L’effondrement du Sri Lanka agite sa diaspora suisse
Pénurie de biens de première nécessité, état d’urgence, le Sri Lanka se convulse. Les conséquences s’en ressentent jusqu’à Zurich, où les bureaux de transfert d’argent à destination de l’île ont été pris d’assaut
Sur la Mattengasse, à deux pas de la gare de Zurich, quelques pâtés de maison vibrent au rythme de l'Inde et du Sri Lanka. Deux clients devisent en tamoul à la sortie du Supermarkt Maharaja, une employée vêtue d'un sari traditionnel s'apprête à ouvrir le Kapy Silks, magasin d'étoffes orientales, et le Don't Worry Eat Curry (restaurant sri-lankais) reçoit sa livraison de légumes journalière. Comme d'habitude. Un attroupement inhabituel se forme cependant depuis peu aux abords de Rishi Express AG, échoppe spécialisée dans l'envoi de devises vers l'Inde et le Sri Lanka.

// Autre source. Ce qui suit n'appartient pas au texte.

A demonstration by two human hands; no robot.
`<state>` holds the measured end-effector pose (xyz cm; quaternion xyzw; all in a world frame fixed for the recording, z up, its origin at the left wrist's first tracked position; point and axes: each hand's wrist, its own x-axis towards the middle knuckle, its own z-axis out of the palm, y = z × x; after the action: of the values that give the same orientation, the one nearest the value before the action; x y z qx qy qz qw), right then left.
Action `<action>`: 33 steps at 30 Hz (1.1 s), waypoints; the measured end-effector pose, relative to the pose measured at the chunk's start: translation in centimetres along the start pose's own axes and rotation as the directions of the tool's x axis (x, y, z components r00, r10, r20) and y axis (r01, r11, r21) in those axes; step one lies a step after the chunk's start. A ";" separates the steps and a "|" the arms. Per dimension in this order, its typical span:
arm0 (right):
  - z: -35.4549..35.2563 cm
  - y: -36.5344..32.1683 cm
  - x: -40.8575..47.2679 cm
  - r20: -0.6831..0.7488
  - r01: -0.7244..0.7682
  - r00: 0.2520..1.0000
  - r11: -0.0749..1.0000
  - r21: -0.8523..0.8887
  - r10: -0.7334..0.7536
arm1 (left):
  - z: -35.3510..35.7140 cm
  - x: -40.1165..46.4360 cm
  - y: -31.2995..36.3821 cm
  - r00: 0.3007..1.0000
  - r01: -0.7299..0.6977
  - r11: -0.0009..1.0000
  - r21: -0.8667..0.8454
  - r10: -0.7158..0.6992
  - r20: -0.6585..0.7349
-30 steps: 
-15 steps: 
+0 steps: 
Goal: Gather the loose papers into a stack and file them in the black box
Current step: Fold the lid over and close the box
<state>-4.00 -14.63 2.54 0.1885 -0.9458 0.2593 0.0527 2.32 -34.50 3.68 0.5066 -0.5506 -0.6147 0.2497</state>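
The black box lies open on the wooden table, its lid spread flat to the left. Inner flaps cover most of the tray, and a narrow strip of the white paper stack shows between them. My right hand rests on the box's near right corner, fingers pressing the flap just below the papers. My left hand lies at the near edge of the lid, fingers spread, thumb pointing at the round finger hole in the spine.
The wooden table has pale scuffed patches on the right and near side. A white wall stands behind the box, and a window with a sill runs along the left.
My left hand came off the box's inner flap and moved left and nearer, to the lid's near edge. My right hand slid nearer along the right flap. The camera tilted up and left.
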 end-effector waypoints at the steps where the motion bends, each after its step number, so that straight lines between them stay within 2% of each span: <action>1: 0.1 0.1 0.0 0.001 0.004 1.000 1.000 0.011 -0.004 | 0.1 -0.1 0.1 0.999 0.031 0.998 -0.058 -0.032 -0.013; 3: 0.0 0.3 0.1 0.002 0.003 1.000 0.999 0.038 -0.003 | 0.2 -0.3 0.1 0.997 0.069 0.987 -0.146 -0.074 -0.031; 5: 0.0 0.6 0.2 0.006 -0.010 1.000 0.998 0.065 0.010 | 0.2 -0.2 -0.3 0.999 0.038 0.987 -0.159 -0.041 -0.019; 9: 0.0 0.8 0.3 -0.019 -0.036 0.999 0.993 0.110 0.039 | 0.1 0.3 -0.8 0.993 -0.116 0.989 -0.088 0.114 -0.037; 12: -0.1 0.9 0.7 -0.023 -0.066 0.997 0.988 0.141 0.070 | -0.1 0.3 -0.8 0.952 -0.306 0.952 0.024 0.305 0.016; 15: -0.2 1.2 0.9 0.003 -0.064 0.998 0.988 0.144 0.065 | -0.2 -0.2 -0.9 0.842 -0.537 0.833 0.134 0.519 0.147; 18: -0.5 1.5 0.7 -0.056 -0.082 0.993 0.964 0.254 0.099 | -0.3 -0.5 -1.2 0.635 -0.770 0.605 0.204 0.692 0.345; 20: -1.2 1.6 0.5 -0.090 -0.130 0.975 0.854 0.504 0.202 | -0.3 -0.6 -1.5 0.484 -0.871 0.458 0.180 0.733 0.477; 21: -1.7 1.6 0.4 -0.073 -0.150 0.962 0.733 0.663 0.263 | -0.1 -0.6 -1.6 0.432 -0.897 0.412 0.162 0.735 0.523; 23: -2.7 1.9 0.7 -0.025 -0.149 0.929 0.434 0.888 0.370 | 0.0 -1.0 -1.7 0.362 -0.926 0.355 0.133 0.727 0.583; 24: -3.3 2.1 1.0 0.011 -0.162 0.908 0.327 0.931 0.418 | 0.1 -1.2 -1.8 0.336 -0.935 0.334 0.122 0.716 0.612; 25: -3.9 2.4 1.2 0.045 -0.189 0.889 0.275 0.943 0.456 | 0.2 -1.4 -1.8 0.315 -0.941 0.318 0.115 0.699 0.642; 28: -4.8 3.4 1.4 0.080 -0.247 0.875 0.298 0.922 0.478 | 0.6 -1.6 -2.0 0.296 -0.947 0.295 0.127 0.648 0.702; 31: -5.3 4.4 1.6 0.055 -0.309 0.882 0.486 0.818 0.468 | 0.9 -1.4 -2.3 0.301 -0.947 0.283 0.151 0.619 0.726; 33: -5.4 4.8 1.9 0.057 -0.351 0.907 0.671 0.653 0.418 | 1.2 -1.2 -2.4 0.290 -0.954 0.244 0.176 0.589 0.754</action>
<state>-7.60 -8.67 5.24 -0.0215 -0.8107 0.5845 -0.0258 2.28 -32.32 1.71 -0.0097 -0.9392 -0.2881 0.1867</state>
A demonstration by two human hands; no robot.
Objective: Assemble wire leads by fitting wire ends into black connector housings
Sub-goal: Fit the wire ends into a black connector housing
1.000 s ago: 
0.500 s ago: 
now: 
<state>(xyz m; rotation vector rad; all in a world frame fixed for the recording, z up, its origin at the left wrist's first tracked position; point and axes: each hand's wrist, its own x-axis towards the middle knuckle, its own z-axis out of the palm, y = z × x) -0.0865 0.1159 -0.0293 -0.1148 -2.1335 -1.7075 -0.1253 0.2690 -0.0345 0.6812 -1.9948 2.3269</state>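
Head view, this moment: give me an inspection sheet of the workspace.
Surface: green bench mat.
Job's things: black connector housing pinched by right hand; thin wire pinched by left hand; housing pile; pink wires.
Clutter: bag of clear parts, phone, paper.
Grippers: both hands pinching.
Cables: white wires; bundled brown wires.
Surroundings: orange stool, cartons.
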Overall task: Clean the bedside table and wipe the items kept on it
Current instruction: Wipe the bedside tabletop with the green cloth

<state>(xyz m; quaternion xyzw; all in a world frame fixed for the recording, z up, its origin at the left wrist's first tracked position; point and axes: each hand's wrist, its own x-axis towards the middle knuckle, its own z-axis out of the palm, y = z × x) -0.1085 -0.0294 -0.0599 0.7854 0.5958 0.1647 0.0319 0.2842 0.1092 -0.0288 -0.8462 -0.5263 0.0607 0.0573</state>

«La situation est catastrophique»
Rappelons le contexte: à la suite de l'effondrement du tourisme et des transferts de fonds de la diaspora à direction de l'île durant la pandémie, les autorités sri-lankaises ont imposé une réduction drastique des importations afin d'économiser des devises étrangères et de maintenir à flot la très lourde dette du pays (et ses conséquences: en 2019, incapable de rembourser la Chine après un projet pharaonique sur ses rives, Colombo a par exemple dû accepter de céder un port du sud de l'île à Pékin pour les 99 prochaines années).
Résultat: tout manque (notamment les médicaments), l'économie s'est effondrée, le pays a demandé l'aide du Fonds monétaire international (FMI), les démissions gouvernementales se sont succédé, l'état d'urgence a été instauré – sans être respecté –, des manifestations violentes ont saisi Colombo, les réseaux sociaux ont été bloqués… Une confusion totale règne sur le pays. Ses ramifications se font sentir jusqu'en Suisse qui accueille environ 40 000 SriLankais (un quart d'entre eux possèdent la nationalité suisse).
«La situation est catastrophique à la maison, dit Aruk, qui termine fébrilement sa cigarette. Je peux envoyer environ 100 francs par mois, je n'ai pas beaucoup d'argent. Malheureusement, ça ne suffit pas vraiment. Déjà parce que tout est devenu très cher, mais aussi parce qu'il faut encore pouvoir échanger de l'argent contre quelque chose. Et tout manque. Notamment la nourriture.» Alors que le pays n'est que «récemment» (2009) sorti d'une guerre de trente ans entre la majorité cinghalaise bouddhiste et les Tigres tamouls, le Sri-Lankais, en Suisse depuis dix ans, n'attend rien du gouvernement en place. «Il faut qu'il parte.»
Sa mère, son père et sa fille sont encore sur place.
«Incompétents»
A quelques mètres de là, Yogi ouvre le Don't Worry Eat Curry, restaurant aux casseroles dorées toujours très fréquenté. «On ne peut pas dire qu'il y ait vraiment de communauté sri-lankaise unie à Zurich, dit le natif du pays, qui fait écho à plusieurs de ses compatriotes consultés sur la question. Mais chacun essaie d'aider les siens. Moi ça fait trente-cinq ans que je suis là, ma famille est ici. Mais je donne de l'argent à la Fondation Shirdi Sai Baba, qui fait à manger pour les gens dans le besoin. Et il y en a de plus en plus.»
A l'entrée du restaurant, un petit autel représente justement Shirdi Sai Baba, gourou du XIXe siècle vénéré en Inde et au-delà pour sa grande charité. Une bougie est allumée. «Si la crise actuelle peut avoir un effet positif, soupire Yogi, c'est au moins de montrer au reste du monde à quel point le gouvernement est incompétent. Nous, on le crie depuis toujours.» Le patron de bistrot hausse les épaules et sourit. «Venez manger ici à l'occasion.» Au bout de la rue, le bureau de change est toujours plein. Aux dernières nouvelles, l'armée srilankaise menaçait les manifestants de «mesures sévères» et le président refusait de démissionner.